Moreover, in The Cities -- Minneapolitans-St. Paulsies would sooner be caught confessing they voted for Jesse Ventura than calling their cities "Twin" -- they also say: you betcha. A lot. A whole lot. Quite a lot, you betcha, then. It's a language kind of thing, about which someone once wrote that "Minnesotan" is the musical equivalent of a one-string guitar. Alas. It will surely be under a canopy of wonder and irony and accompanied by a merged soundtrack of local boys Prince Rogers Nelson and Robert Zimmerman (Bob Dylan, to you misfits who've never set foot in Hibbing) that when the NCAA basketball championship finally winds up amid Ice Fishing Zebra that the final combatants -- Arizona, then, and Duke, you betcha -- have experienced a symphony of emotions from pain and laughter to joy and desperation the season long.

Take the Blue Devil guard, Jason Williams, for example. Only a sophomore, he has simply jersey-rigged his Jersey street ball, refined it amid the more structured culture along Tobacco Road and created a dazzling new art form while absolutely smoking the sport like no other since Isiah Thomas 20 years ago. In the second half of Duke's 95-84 passion-play quatre with Maryland in the semifinals on Saturday -- if these teams play four more times, yea forty more, would the result ever change? -- Williams dragged his oxygen-deprived mates kicking and screaming into another championship game. And yet he has a blue devil of a time sometimes even getting noticed, so cute and clever and charismatic is his own teammate, the senior forward, America's Prarie Home Companion, Shane Battier.

Among all the signature elements of Battier's remarkable career, let it not be forgotten that he is the sole remaining partner in the once-fab freshman firm of Burgess, Brand, Battier & Avery, who were going to stockpile all those national titles in Durham. Didn't happen. Moreover, when they started disappearing like strangers in the night -- Chris Burgess transferring to Utah; Elton Brand and William Avery leaving early for the NBA; the enchanting leaper, Corey Maggette, a year younger, also jumping to the pros, Duke was going to fall apart. But that never would happen either. Couldn't have -- all credit and glory to Coach K-Man, of course.

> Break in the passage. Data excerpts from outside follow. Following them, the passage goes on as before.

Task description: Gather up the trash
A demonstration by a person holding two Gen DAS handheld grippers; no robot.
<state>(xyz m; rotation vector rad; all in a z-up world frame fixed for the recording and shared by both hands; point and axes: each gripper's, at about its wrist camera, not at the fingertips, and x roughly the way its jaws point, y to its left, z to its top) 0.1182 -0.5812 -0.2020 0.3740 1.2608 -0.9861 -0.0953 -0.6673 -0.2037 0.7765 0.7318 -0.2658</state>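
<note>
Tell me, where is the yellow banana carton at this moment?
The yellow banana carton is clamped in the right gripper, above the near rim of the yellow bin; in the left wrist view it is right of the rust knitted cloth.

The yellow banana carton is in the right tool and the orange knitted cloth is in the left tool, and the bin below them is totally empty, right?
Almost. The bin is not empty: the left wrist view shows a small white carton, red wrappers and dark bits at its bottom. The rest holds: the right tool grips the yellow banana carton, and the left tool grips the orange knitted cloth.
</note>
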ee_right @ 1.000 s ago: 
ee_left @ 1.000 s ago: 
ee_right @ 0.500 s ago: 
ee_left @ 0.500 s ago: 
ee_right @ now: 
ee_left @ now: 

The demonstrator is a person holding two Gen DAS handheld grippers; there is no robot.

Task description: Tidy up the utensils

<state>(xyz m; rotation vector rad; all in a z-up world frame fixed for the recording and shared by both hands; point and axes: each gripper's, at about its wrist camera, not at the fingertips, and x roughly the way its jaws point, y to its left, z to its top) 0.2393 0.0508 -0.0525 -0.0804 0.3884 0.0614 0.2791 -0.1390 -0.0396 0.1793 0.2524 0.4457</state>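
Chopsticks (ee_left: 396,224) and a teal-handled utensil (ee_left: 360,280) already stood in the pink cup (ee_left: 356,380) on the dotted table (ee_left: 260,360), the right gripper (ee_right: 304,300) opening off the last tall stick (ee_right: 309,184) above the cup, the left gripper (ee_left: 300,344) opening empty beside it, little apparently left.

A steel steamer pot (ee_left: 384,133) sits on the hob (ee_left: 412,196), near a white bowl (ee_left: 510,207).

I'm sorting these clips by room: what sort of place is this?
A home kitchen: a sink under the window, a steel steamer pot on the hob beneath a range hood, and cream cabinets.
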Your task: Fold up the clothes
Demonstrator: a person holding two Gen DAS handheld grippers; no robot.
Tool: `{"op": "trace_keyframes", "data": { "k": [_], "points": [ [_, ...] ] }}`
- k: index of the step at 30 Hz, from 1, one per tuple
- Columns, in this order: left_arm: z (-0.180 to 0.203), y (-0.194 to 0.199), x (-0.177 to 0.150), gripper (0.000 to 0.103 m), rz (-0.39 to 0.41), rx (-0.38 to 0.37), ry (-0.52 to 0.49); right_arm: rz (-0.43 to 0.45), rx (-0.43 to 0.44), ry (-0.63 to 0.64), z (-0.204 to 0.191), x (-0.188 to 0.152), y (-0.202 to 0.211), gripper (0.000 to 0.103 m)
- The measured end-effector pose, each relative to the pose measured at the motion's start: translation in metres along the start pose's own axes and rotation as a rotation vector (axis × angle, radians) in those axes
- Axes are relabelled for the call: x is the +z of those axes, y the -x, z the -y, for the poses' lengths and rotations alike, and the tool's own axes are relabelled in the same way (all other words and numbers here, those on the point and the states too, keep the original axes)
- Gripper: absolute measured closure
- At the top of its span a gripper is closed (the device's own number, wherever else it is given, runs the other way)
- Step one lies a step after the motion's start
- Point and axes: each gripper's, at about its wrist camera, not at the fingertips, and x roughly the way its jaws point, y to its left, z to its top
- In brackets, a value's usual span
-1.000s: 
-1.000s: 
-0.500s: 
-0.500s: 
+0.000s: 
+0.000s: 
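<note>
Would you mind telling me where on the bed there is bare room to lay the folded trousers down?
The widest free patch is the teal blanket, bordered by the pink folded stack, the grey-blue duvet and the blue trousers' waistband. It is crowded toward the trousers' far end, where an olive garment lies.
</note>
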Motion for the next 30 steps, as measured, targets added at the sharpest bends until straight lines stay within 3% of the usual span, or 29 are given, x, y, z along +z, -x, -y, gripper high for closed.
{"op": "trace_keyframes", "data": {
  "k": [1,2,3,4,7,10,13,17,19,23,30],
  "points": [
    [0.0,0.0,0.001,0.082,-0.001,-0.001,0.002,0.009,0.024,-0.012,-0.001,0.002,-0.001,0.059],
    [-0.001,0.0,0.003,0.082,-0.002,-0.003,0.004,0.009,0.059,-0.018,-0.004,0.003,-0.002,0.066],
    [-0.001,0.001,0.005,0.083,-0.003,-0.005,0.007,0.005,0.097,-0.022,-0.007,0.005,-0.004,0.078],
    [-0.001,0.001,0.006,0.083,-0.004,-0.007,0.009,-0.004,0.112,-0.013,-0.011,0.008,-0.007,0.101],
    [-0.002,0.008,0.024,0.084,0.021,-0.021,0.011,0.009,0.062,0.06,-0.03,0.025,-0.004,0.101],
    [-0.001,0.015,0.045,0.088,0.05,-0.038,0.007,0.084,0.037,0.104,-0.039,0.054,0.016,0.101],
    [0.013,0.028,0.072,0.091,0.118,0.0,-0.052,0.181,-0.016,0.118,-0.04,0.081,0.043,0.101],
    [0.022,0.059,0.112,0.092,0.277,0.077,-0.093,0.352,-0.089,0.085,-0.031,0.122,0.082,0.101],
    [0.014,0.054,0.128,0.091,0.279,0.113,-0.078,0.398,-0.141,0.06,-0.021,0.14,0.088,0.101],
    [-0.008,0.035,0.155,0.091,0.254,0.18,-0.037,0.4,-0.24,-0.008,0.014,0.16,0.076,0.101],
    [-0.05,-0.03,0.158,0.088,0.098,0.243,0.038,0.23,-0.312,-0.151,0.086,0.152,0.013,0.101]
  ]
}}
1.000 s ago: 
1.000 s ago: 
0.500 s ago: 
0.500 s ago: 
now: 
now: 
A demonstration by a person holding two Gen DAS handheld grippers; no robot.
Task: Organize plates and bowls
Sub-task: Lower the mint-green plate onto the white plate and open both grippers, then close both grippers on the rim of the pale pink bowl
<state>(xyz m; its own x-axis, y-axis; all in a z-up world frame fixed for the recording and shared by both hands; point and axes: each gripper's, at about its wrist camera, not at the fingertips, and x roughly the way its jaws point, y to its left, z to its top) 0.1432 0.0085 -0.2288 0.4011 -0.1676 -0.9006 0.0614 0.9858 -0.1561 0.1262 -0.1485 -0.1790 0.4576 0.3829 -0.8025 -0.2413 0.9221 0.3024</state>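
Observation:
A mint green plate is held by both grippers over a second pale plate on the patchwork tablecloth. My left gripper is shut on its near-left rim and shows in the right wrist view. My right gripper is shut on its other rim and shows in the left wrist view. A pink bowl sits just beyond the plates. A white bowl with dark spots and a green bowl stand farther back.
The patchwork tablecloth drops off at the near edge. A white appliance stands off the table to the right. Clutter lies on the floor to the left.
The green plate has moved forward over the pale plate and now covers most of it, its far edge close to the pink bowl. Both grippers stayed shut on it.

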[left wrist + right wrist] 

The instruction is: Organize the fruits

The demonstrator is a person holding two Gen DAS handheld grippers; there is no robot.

But save some for Who'sYourDaddy? himself, the one who stayed the course, both Duke's and K's. If his university has achieved a certain kind of notorious Yankees/Notre Dame/Microsoft gag-me-with-a-spoon public "backlash" -- and in Minny, the favored team on the street seemed to be "ABD" (Anybody But Duke, then) -- blame that on Battier, as well. The kid often seems to be so too perfect. His Holiness is a religion major, for godsakes, who once said his three favorite dinner companions would be "Jesus Christ, The Buddha and Confucius." Battier plays the trumpet and works on Wall Street; he describes his personality as "complex and pseudo-intellectual" yet he sometimes wears fake monster teeth to surprise his friends. He is the most admired Player of the Year since Bill Bradley some 35 years ago. But -- with all due respect, Senator -- a much livelier quote.

Battier blocked North Carolina rival Joe Forte's shot last month with a run-from-behind, game-turning, one giant leap for Dukiekind manuever and later described it thus: "I saw him on the horizon and I went after it like a cheetah." If Battier didn't rehearse that line, we love him; if he did, we might love him even more. How can the most virulent Dukie despiser not chuckle over the insouciance of a player awash in such honor and dignity who refers to himself as "Sharpei Head."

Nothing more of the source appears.